Written Answers Nos. 177-187

Hospital Charges

Ceisteanna (177)

Kevin O'Keeffe

Ceist:

177. Deputy Kevin O'Keeffe asked the Minister for Health if he will have a specific charge waived in respect of a person (details supplied) in County Cork. [8880/17]

Amharc ar fhreagra

Freagraí scríofa

As this is a service matter it has been referred to the Health Service Executive for direct reply.

Health Screening Programmes

Ceisteanna (178)

Mattie McGrath

Ceist:

178. Deputy Mattie McGrath asked the Minister for Health the status of the implementation of the HSE universal newborn hearing screening programme; if the programme is available for newborn children in every county; and if he will make a statement on the matter. [8881/17]

Amharc ar fhreagra

Freagraí scríofa

As this is a service matter it has been referred to the HSE for reply to the Deputy.

Health Services

Ceisteanna (179)

Michael Healy-Rae

Ceist:

179. Deputy Michael Healy-Rae asked the Minister for Health the status of the case of a person (details supplied); and if he will make a statement on the matter. [8883/17]

Amharc ar fhreagra

Freagraí scríofa

As this is a service issue, this question has been referred to the HSE for direct reply.

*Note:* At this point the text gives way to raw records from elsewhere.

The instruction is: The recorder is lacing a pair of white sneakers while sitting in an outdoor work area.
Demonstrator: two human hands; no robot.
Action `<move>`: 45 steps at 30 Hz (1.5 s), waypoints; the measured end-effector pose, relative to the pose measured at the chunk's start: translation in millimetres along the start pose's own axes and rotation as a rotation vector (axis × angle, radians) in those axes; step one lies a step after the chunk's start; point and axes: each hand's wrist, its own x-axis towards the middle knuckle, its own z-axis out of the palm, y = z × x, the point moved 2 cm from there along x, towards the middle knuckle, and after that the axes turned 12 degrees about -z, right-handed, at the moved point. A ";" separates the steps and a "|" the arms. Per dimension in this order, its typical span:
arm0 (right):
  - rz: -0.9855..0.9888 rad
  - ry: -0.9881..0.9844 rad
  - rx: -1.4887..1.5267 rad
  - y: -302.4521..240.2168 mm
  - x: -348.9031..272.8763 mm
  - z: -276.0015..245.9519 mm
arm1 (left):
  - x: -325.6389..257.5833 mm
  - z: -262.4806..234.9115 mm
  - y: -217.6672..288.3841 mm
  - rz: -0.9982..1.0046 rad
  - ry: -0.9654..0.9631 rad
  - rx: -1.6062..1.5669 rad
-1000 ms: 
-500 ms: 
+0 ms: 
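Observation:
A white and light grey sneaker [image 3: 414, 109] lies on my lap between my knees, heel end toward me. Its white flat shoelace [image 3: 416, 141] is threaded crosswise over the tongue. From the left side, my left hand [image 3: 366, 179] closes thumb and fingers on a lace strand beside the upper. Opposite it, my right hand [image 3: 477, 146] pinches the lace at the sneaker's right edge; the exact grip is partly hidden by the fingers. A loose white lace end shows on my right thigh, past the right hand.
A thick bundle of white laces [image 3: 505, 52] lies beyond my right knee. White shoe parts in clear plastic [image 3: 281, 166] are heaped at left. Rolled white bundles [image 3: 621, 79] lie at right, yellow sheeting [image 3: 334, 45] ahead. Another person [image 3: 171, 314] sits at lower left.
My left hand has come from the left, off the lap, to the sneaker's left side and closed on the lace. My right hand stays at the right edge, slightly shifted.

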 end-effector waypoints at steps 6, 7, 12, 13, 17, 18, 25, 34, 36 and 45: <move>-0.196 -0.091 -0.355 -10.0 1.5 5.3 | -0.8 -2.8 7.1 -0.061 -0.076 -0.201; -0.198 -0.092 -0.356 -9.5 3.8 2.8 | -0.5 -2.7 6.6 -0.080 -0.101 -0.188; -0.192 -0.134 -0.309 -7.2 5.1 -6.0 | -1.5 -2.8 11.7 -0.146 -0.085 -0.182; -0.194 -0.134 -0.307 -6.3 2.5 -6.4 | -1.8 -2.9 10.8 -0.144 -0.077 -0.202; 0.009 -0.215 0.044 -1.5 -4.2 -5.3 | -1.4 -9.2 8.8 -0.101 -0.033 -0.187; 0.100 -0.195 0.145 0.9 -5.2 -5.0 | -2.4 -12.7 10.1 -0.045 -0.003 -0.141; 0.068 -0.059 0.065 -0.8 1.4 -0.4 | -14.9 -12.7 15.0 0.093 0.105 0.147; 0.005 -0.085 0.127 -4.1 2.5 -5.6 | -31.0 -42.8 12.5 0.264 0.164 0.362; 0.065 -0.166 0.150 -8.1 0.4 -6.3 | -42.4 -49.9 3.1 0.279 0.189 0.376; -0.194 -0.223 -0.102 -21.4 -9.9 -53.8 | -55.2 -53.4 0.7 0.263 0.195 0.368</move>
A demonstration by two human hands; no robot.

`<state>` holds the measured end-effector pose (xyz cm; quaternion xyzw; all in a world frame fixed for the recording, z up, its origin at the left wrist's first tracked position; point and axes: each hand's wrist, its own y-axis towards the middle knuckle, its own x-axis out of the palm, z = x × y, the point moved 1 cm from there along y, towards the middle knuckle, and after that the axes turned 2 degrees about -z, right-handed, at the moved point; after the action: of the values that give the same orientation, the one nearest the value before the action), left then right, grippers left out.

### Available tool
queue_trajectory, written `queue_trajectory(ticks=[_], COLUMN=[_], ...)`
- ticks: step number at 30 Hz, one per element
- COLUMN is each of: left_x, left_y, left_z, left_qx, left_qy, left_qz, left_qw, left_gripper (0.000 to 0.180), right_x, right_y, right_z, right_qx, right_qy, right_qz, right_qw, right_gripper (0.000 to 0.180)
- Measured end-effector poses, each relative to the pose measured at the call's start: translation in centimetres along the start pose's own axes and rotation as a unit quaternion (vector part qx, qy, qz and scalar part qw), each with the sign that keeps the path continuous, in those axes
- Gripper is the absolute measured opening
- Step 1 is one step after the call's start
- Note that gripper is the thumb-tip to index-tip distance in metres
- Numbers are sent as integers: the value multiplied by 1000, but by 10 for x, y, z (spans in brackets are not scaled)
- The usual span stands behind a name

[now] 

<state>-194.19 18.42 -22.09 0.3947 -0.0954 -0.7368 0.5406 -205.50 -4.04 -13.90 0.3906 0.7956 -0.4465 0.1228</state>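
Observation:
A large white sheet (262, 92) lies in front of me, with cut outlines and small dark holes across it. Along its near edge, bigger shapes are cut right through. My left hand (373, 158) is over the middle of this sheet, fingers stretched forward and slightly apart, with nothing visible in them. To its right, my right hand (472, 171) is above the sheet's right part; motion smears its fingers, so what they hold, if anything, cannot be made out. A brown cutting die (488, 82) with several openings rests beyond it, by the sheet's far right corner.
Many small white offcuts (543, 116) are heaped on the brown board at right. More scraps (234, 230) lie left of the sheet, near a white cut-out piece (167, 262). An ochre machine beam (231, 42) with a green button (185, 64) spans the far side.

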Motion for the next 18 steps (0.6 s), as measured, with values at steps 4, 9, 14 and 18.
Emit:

Medicinal Products Reimbursement

Ceisteanna (180)

Clare Daly

Ceist:

180. Deputy Clare Daly asked the Minister for Health when a decision will be made to make Orkambi available to cystic fibrosis sufferers here. [8889/17]

Amharc ar fhreagra

Freagraí scríofa

The HSE has statutory responsibility for decisions on pricing and reimbursement of medicines under the community drugs schemes, in accordance with the Health (Pricing and Supply of Medical Goods) Act 2013.

In reaching its decision, the HSE examines all the evidence which may be relevant in its view for the decision (including the information /dossier submitted by the Company) and will take into account such expert opinions and recommendations which may have been sought by the HSE at its sole discretion (for example, from the National Centre for Pharmacoeconomics).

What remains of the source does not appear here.